▶ [What to work on]: When the line containing "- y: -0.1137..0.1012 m" is found in the data below, copy it and each line after it through the line containing "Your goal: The", exactly and with no others.

▶ [Source material]:

* * *

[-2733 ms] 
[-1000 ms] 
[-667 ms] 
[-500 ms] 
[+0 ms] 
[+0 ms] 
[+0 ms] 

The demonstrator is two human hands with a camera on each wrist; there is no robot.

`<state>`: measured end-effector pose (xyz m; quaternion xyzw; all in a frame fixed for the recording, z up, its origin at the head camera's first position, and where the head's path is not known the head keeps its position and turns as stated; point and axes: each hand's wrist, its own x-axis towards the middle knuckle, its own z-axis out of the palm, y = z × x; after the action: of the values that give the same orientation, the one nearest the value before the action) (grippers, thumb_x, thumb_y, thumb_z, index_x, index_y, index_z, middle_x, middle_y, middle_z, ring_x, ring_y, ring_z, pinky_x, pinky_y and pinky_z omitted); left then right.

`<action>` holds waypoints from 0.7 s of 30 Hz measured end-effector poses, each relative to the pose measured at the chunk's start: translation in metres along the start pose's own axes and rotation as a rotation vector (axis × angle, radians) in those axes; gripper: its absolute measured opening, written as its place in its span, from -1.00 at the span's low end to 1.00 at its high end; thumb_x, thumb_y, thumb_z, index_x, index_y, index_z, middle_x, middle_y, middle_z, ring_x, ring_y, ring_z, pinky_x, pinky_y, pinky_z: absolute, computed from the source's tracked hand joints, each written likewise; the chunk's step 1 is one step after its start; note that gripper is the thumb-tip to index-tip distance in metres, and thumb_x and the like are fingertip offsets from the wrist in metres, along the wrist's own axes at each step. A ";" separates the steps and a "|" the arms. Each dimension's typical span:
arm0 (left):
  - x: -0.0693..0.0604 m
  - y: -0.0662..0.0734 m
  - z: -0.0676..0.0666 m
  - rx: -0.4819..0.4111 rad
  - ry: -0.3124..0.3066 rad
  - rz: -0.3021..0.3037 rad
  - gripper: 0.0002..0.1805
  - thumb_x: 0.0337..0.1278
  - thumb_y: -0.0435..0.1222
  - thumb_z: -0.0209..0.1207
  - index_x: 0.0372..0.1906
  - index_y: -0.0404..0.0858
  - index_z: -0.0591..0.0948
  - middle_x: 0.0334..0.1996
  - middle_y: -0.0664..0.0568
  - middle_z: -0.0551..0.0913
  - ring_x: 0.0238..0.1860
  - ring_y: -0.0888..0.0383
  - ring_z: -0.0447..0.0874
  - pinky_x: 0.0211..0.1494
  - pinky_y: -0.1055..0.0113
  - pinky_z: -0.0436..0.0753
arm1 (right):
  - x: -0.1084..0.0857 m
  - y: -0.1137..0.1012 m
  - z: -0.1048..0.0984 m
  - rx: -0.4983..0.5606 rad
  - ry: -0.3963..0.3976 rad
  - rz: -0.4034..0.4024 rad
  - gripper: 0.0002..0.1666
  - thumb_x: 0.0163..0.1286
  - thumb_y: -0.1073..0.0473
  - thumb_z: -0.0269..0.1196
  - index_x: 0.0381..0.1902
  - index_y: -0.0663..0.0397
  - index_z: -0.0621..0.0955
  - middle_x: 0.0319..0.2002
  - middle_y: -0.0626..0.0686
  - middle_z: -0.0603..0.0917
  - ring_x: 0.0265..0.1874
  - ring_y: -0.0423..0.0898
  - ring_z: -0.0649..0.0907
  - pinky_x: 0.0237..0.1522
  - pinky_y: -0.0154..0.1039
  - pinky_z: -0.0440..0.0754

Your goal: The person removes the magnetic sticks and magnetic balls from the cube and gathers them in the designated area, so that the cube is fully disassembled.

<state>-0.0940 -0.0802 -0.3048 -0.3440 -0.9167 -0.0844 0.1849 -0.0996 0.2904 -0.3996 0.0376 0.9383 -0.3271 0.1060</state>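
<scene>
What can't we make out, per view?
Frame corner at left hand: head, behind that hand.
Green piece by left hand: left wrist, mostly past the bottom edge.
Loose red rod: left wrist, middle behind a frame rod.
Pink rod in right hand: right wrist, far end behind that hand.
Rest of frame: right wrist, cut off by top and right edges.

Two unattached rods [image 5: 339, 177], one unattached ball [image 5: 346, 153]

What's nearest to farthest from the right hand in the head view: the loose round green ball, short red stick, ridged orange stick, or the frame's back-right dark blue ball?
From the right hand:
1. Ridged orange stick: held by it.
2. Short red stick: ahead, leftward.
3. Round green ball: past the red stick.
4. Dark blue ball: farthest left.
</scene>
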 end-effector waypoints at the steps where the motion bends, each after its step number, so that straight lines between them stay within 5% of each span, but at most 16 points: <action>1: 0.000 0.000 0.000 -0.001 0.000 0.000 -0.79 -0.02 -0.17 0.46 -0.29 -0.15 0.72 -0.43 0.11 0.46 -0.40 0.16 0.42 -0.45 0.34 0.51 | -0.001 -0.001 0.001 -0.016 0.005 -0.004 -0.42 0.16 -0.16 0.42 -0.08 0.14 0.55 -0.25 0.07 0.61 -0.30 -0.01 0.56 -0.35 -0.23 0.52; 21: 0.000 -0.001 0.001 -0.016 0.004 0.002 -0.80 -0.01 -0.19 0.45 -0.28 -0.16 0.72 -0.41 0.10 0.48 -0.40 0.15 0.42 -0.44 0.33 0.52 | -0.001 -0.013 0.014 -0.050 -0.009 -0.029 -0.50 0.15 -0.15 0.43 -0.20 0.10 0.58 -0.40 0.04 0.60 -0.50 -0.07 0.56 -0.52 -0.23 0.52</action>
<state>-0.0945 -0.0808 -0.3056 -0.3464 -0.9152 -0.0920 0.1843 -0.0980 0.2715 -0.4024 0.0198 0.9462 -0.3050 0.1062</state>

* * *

▶ [Output below]:
  - y: -0.1137..0.1012 m
  - z: -0.1048..0.0984 m
  - rx: -0.4983..0.5606 rad
  - ry: -0.3963..0.3976 rad
  - rz: -0.4034..0.4024 rad
  - gripper: 0.0002..0.1666
  - thumb_x: 0.0163..0.1286
  - thumb_y: -0.1073..0.0473
  - thumb_z: -0.0269..0.1196
  - index_x: 0.0381..0.1902
  - index_y: -0.0663..0.0397
  - index_z: -0.0621..0.0955
  - middle_x: 0.0319..0.2002
  - middle_y: -0.0626..0.0686
  - middle_z: -0.0603..0.0917
  - ring_x: 0.0265..0.1874
  - ring_y: -0.0423..0.0898
  - ring_z: -0.0649..0.0907
  - pinky_x: 0.0237..0.1522
  - pinky_y: -0.0154..0.1039
  - pinky_z: -0.0440..0.0754

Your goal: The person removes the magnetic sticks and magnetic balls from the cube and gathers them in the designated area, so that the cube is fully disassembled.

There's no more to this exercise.